▶ [What you will do] An exact copy of all the data below is needed, without its pictures.

▶ [Dataset entries]
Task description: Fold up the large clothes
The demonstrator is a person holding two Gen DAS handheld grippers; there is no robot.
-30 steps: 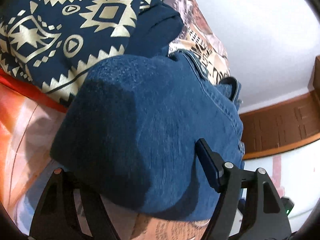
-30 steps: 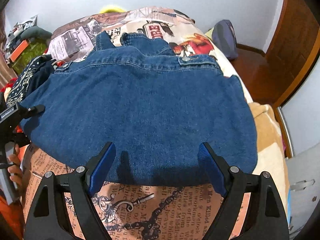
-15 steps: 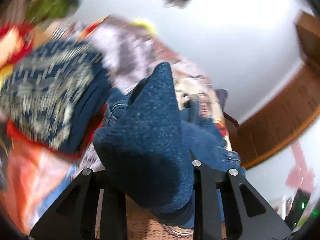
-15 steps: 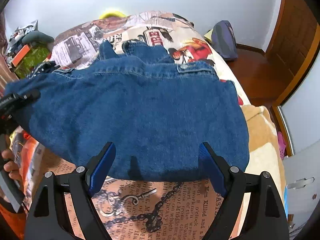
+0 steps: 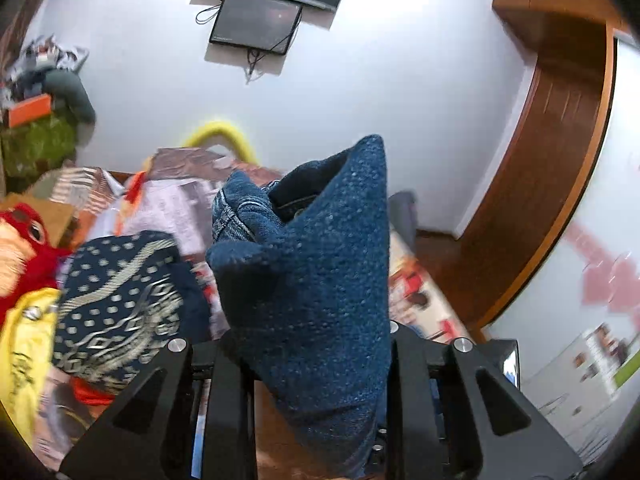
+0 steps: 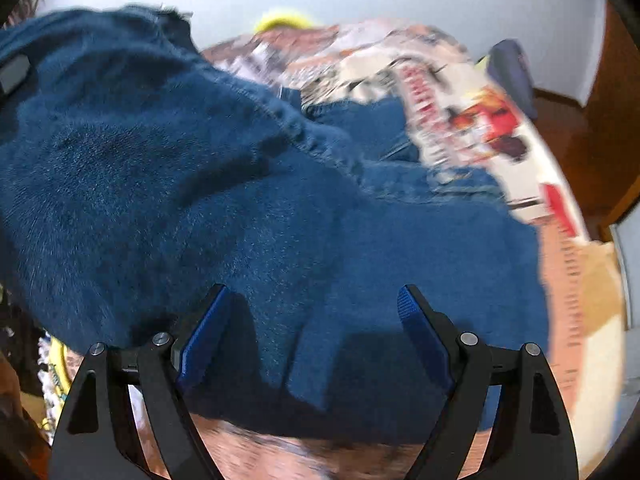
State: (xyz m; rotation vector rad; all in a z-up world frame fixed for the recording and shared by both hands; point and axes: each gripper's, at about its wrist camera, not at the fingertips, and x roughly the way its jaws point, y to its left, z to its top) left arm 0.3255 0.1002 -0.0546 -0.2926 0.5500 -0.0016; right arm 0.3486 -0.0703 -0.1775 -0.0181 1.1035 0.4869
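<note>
A pair of blue jeans lies on a bed with a printed cover. My left gripper is shut on a bunched corner of the jeans and holds it lifted well above the bed, the cloth standing up in a peak between the fingers. In the right wrist view that lifted side rises at the upper left. My right gripper is open, its blue pads spread over the near edge of the jeans, which lies between them.
A patterned navy garment, a yellow one and a red one lie to the left on the bed. A dark bundle sits at the far right bed edge. A wooden door frame stands at right.
My left gripper closed on the left side of the jeans and raised it high, tilting upward toward the wall. The right gripper stayed open and moved closer over the near edge.
</note>
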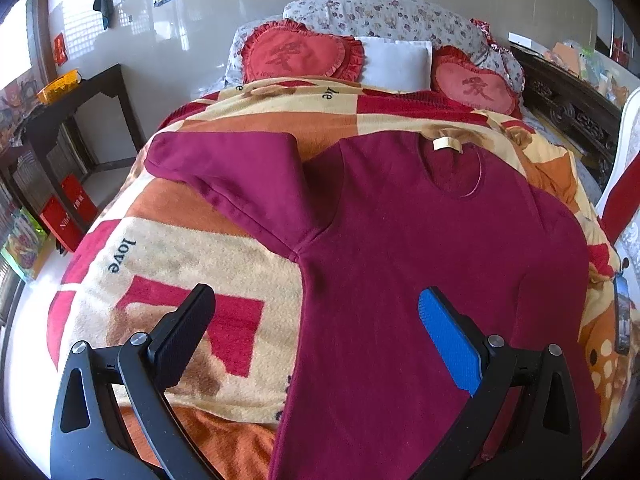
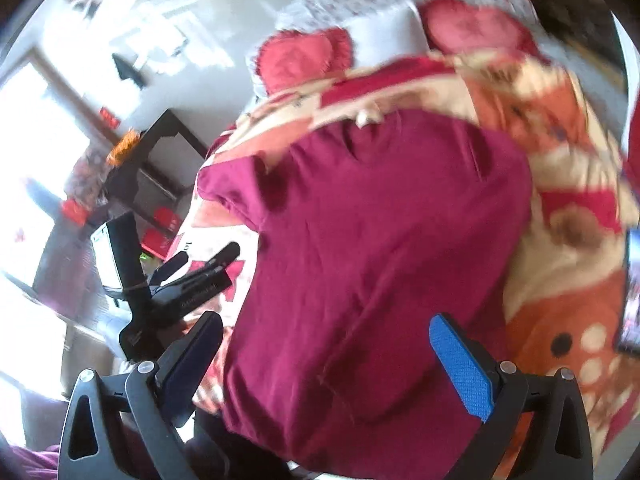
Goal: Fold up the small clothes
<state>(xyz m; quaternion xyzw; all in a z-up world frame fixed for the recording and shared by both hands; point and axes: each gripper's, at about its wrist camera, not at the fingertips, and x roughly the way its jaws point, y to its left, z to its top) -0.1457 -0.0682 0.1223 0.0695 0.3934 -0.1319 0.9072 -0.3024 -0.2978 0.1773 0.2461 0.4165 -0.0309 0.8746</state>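
Note:
A maroon short-sleeved shirt (image 1: pixel 420 240) lies flat on a patterned blanket (image 1: pixel 188 264), collar with its pale label (image 1: pixel 446 145) at the far end. Its left sleeve (image 1: pixel 224 164) is spread out to the left; no right sleeve shows. My left gripper (image 1: pixel 316 312) hangs open above the shirt's left side edge, with nothing between its fingers. The right wrist view is blurred: there the shirt (image 2: pixel 380 220) fills the middle, and my right gripper (image 2: pixel 326 332) is open and empty over its lower part. The left gripper (image 2: pixel 208 254) shows beside the shirt's left edge.
Two red heart cushions (image 1: pixel 300 52) (image 1: pixel 476 86) and a white pillow (image 1: pixel 396 62) lie at the bed's head. A dark side table (image 1: pixel 76 116) with red boxes (image 1: pixel 68 212) stands left of the bed. Carved dark furniture (image 1: pixel 568 108) is at the right. A phone (image 1: pixel 624 312) rests at the blanket's right edge.

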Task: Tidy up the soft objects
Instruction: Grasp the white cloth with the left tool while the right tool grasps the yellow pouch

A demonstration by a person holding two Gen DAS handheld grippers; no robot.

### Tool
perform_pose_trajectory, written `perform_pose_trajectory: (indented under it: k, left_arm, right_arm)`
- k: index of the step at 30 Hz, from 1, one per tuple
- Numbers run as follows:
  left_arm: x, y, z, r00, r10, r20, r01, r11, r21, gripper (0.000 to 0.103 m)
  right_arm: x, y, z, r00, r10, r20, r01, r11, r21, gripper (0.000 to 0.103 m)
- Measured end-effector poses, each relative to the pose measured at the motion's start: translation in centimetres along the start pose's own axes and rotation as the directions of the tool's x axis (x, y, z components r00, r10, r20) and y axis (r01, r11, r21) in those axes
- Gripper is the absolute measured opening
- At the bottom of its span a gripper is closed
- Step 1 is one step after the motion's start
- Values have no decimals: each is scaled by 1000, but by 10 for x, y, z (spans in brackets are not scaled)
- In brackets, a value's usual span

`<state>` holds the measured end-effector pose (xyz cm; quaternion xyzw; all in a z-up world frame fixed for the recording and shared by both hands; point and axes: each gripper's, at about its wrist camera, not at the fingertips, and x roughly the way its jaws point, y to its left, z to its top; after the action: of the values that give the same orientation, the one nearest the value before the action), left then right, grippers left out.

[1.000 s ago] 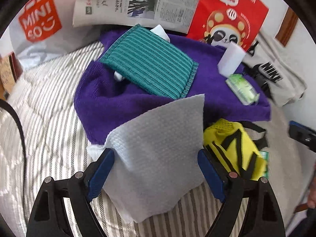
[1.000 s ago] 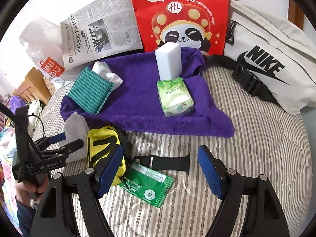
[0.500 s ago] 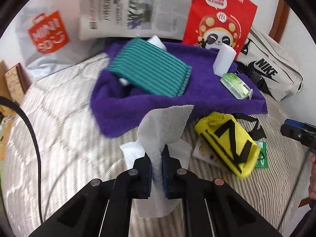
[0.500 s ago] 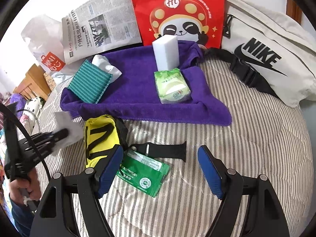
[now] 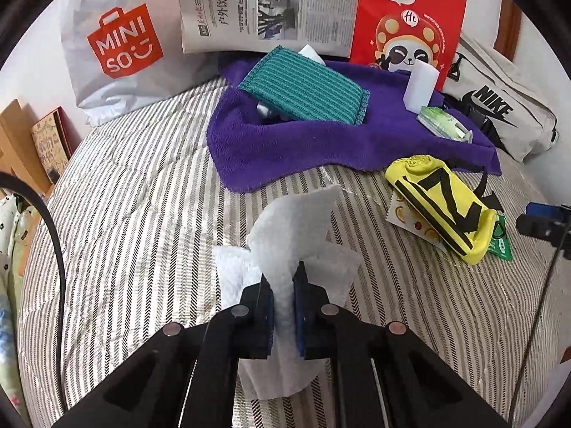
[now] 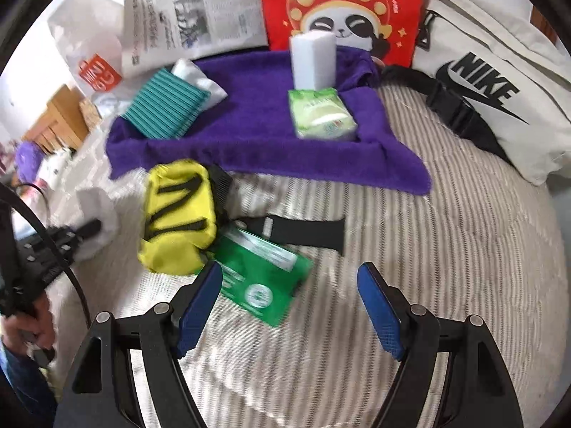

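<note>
While my left gripper [image 5: 283, 290] pinched the white cloth [image 5: 299, 228] short of the purple towel [image 5: 321, 139], its free end pointed toward that towel. My right gripper [image 6: 289, 303] stood unclenched and empty over the green packet [image 6: 257, 278], also short of the towel.

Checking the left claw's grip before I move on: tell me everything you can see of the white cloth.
The white cloth is a thin, fuzzy, soft-looking sheet, bunched and folded. The left claw is shut on its middle; one flap stands above the pads, and more spills out around and below them, over the striped bedcover. It lies clear of the purple towel.
</note>
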<state>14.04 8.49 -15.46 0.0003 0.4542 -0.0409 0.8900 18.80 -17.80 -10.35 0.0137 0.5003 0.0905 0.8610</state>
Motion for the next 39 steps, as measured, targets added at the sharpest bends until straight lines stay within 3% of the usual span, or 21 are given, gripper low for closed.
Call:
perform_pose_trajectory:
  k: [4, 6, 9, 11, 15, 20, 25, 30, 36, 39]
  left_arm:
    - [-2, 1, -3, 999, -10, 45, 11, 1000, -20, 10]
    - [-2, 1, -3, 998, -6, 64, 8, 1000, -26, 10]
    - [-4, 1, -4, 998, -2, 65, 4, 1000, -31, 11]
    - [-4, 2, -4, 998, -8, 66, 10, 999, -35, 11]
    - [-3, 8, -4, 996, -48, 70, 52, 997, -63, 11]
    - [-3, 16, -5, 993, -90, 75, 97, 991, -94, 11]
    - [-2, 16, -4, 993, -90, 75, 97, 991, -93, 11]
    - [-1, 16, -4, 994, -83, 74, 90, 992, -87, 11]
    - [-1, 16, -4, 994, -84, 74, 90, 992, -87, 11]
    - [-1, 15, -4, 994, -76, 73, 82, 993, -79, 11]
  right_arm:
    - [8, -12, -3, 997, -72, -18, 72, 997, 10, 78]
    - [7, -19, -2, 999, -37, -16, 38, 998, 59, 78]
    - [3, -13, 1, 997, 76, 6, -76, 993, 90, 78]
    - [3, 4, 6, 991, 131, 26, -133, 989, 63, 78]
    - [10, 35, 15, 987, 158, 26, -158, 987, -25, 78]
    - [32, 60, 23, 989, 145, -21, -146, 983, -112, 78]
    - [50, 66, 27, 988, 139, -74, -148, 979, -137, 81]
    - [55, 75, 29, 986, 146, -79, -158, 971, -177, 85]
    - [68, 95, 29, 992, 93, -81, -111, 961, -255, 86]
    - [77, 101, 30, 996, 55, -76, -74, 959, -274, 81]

▶ [Response to this exercise]
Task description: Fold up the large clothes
The demonstrator is a person holding two Gen DAS handheld grippers; there is no robot.
-30 steps: 
-30 steps: 
-15 steps: 
-15 steps: 
+0 steps: 
+0 steps: 
State: (xyz m; rotation vector rad; all in a z-up world frame fixed for the recording and shared by both hands; point and axes: each gripper's, at about its wrist camera, not at the fingertips, and x roughly the way its jaws point, y to its left, z to its top) left arm 0.3255 0.1002 -0.0546 -0.2926 0.5500 -0.0016; right arm 0.3486 -0.0703 -0.1775 -0.0181 1.1035 0.4869
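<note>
A pair of blue jeans lies on a bed with a printed cover. My left gripper is shut on a bunched corner of the jeans and holds it lifted well above the bed, the cloth standing up in a peak between the fingers. In the right wrist view that lifted side rises at the upper left. My right gripper is open, its blue pads spread over the near edge of the jeans, which lies between them.
A patterned navy garment, a yellow one and a red one lie to the left on the bed. A dark bundle sits at the far right bed edge. A wooden door frame stands at right.
My left gripper closed on the left side of the jeans and raised it high, tilting upward toward the wall. The right gripper stayed open and moved closer over the near edge.
</note>
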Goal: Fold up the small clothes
<state>(xyz m; quaternion xyzw; all in a z-up world frame fixed for the recording and shared by both hands; point and axes: each gripper's, at about its wrist camera, not at the fingertips, and x roughly the way its jaws point, y to its left, z to its top) -0.1457 -0.0682 0.1223 0.0695 0.3934 -0.1319 0.9072 -0.3024 -0.2978 0.1773 0.2461 0.4165 -0.0309 0.8746</state>
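Note:
A maroon short-sleeved shirt (image 1: pixel 420 240) lies flat on a patterned blanket (image 1: pixel 188 264), collar with its pale label (image 1: pixel 446 145) at the far end. Its left sleeve (image 1: pixel 224 164) is spread out to the left; no right sleeve shows. My left gripper (image 1: pixel 316 312) hangs open above the shirt's left side edge, with nothing between its fingers. The right wrist view is blurred: there the shirt (image 2: pixel 380 220) fills the middle, and my right gripper (image 2: pixel 326 332) is open and empty over its lower part. The left gripper (image 2: pixel 208 254) shows beside the shirt's left edge.
Two red heart cushions (image 1: pixel 300 52) (image 1: pixel 476 86) and a white pillow (image 1: pixel 396 62) lie at the bed's head. A dark side table (image 1: pixel 76 116) with red boxes (image 1: pixel 68 212) stands left of the bed. Carved dark furniture (image 1: pixel 568 108) is at the right. A phone (image 1: pixel 624 312) rests at the blanket's right edge.
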
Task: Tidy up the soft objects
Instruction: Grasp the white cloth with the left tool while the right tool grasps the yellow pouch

A demonstration by a person holding two Gen DAS handheld grippers; no robot.

### Tool
perform_pose_trajectory, written `perform_pose_trajectory: (indented under it: k, left_arm, right_arm)`
- k: index of the step at 30 Hz, from 1, one per tuple
- Numbers run as follows:
  left_arm: x, y, z, r00, r10, r20, r01, r11, r21, gripper (0.000 to 0.103 m)
  right_arm: x, y, z, r00, r10, r20, r01, r11, r21, gripper (0.000 to 0.103 m)
- Measured end-effector poses, each relative to the pose measured at the motion's start: translation in centimetres along the start pose's own axes and rotation as the directions of the tool's x axis (x, y, z components r00, r10, r20) and y axis (r01, r11, r21) in those axes
- Gripper is the absolute measured opening
- At the bottom of its span a gripper is closed
- Step 1 is one step after the motion's start
- Values have no decimals: each is scaled by 1000, but by 10 for x, y, z (spans in brackets are not scaled)
- In brackets, a value's usual span

`<state>` holds the measured end-effector pose (xyz cm; quaternion xyzw; all in a z-up world frame fixed for the recording and shared by both hands; point and axes: each gripper's, at about its wrist camera, not at the fingertips, and x roughly the way its jaws point, y to its left, z to its top; after the action: of the values that give the same orientation, the one nearest the value before the action), left then right, grippers left out.

[1.000 s ago] 
[1.000 s ago] 
[0.500 s ago] 
[0.500 s ago] 
[now] 
[now] 

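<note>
While my left gripper [image 5: 283, 290] pinched the white cloth [image 5: 299, 228] short of the purple towel [image 5: 321, 139], its free end pointed toward that towel. My right gripper [image 6: 289, 303] stood unclenched and empty over the green packet [image 6: 257, 278], also short of the towel.

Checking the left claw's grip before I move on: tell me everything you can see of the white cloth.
The white cloth is a thin, fuzzy, soft-looking sheet, bunched and folded. The left claw is shut on its middle; one flap stands above the pads, and more spills out around and below them, over the striped bedcover. It lies clear of the purple towel.
</note>
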<state>14.04 8.49 -15.46 0.0003 0.4542 -0.0409 0.8900 18.80 -17.80 -10.35 0.0137 0.5003 0.0905 0.8610</state>
Motion for the next 39 steps, as measured, targets added at the sharpest bends until straight lines stay within 3% of the usual span, or 21 are given, gripper low for closed.
Call:
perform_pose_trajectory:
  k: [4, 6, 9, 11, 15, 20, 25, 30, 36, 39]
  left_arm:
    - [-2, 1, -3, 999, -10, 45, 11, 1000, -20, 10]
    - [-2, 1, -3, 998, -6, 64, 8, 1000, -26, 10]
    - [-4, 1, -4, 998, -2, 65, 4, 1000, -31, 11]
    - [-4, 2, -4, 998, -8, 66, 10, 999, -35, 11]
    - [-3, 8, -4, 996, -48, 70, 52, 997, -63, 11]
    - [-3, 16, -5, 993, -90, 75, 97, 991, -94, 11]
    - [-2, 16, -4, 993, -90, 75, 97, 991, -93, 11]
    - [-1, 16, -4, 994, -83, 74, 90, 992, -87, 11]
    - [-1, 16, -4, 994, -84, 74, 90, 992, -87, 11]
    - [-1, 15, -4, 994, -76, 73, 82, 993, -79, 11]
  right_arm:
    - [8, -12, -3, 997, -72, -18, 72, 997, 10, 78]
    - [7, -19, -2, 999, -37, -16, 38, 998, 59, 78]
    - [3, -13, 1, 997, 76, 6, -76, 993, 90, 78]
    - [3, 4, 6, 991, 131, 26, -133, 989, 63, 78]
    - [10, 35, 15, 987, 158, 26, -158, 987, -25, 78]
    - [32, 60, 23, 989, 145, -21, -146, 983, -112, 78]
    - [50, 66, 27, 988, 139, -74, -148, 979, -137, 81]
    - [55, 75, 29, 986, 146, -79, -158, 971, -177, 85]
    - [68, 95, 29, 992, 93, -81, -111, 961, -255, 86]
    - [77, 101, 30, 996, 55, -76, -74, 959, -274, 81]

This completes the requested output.